The prevailing idea has been that while most DIC fixation happens in the upper, sunlit layer thanks to photosynthetic phytoplankton, a significant amount of non-photosynthetic DIC fixation also occurs in the “dark” layers of the ocean, an assimilation dominated mainly by autotrophic archaea that evolved to oxidize ammonia (a nitrogen-containing compound) for energy rather than sunlight.

However, when tracking these carbon fixing microbes’ nitrogen energy budget through water column sampling, researchers soon found that the numbers weren’t matching up.

“There was a discrepancy between what people would measure when they went out on a ship to measure carbon fixation and what was understood to be the energy sources for microbes,” Santoro said. “We basically couldn’t get the budget to work out for the organisms that are fixing carbon.” They needed energy to do that, she explained, but there didn’t seem to be enough available nitrogen-based energy to go around in the deep ocean for the rates of carbon fixation being reported throughout the water column.

This mystery has long been on the minds of Santoro and the paper’s lead author Barbara Bayer, who have been working to fill this gap in our understanding of the ocean’s carbon cycle for almost a decade. Previous work has explored the hypothesis that maybe these carbon-fixing archaea were more efficient at their jobs than assumed, requiring less nitrogen to fix carbon, though their results indicated that was not the case.

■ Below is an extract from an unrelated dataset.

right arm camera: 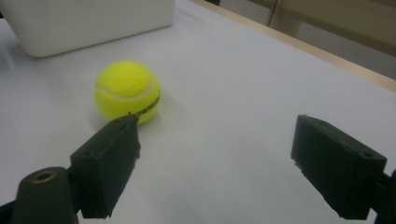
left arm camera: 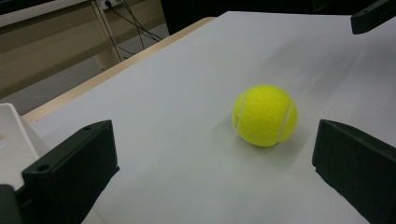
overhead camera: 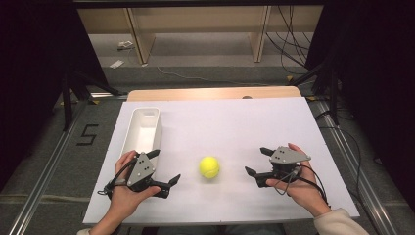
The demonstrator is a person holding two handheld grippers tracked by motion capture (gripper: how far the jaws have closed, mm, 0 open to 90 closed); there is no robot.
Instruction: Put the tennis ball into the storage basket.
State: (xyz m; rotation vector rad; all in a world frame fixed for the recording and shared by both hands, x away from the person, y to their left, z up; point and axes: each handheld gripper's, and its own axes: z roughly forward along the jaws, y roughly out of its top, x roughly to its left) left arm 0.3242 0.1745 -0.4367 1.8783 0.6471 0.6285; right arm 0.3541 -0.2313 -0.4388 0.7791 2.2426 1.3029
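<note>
At the centre of the white tabletop [overhead camera: 235, 122], a yellow tennis ball [overhead camera: 209, 167] sits between two hand-held grippers, the left gripper [overhead camera: 165, 169] at nine o'clock, the right gripper [overhead camera: 258, 160] at three, fingers of both apart. A clean grasp likely means straddling the ball squarely; white bin [overhead camera: 142, 128] waits at eleven.

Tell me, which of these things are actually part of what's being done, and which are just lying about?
In use: tennis ball, between the open left gripper and open right gripper; probably the white bin beside it.

Lying about: wooden shelving, cables and scraps on the floor.
</note>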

For this paper, the team took a different approach, asking instead how big the contribution of these ammonia oxidizers was to the total dissolved inorganic carbon fixation rates in the dark ocean. To find out, Bayer devised a clever experiment.

“She came up with a way to specifically inhibit their activity in the deep ocean,” Santoro explained. By restricting the oxidizers with a special chemical, she continued, the rate of carbon fixing should be drastically reduced. The inhibitor, phenylacetylene, was confirmed to have no other measurable effects on other community processes.

Their results indicated that despite inhibiting these ammonia oxidizers — mostly archaea that are abundant in the dark ocean — the rate of carbon fixation in the study areas didn’t drop as much as expected.

So if not the ammonia-oxidizing archaea, then who could be doing the carbon fixing in the depths? The list of suspects has grown to include other microbes in the neighborhood, particularly bacteria and some archaea.

“We think that what this means is that the heterotrophs — microorganisms that feed on organic carbon from decomposing microbes and other marine life — are taking up a lot of inorganic carbon in addition to the organic carbon that they usually consume,” Santoro said, “meaning that they’re also responsible for fixing some carbon dioxide.

“And that’s really interesting because even though we know this to be a theoretical possibility, we didn’t really have a quantitative number on what fraction of the carbon in the deep ocean was getting fixed by these heterotrophs versus autotrophs. And now we do.”

These findings also help to paint a clearer picture of how the deep ocean’s food web works.

“There are basic aspects of how the food web works in the deep ocean that we don’t understand,” Santoro said, “and I think of this as figuring out how the very base of the food web in the deep ocean works.”

More mysteries of the deep

Further work in this realm for Santoro and her collaborators will dive into the finer aspects of carbon fixation in the ocean, such as how the nitrogen cycle and carbon cycle interact with other elemental cycles in the ocean, including for iron and copper.

“The other thing we’re trying to figure out is once these organisms fix the carbon into their cells, how does it become available to the rest of the food web?” she noted. “What kinds of organic compounds might they be leaking out of their cells that could be feeding the rest of the food web with?”

Research in this paper was also conducted by Nicola L. Paul, Justine B. Albers and Craig A. Carlson at UCSB; Katharina Kitzinger and Michael Wagner at the University of Vienna as well as Mak A. Saito at Woods Hole Oceanographic Institution.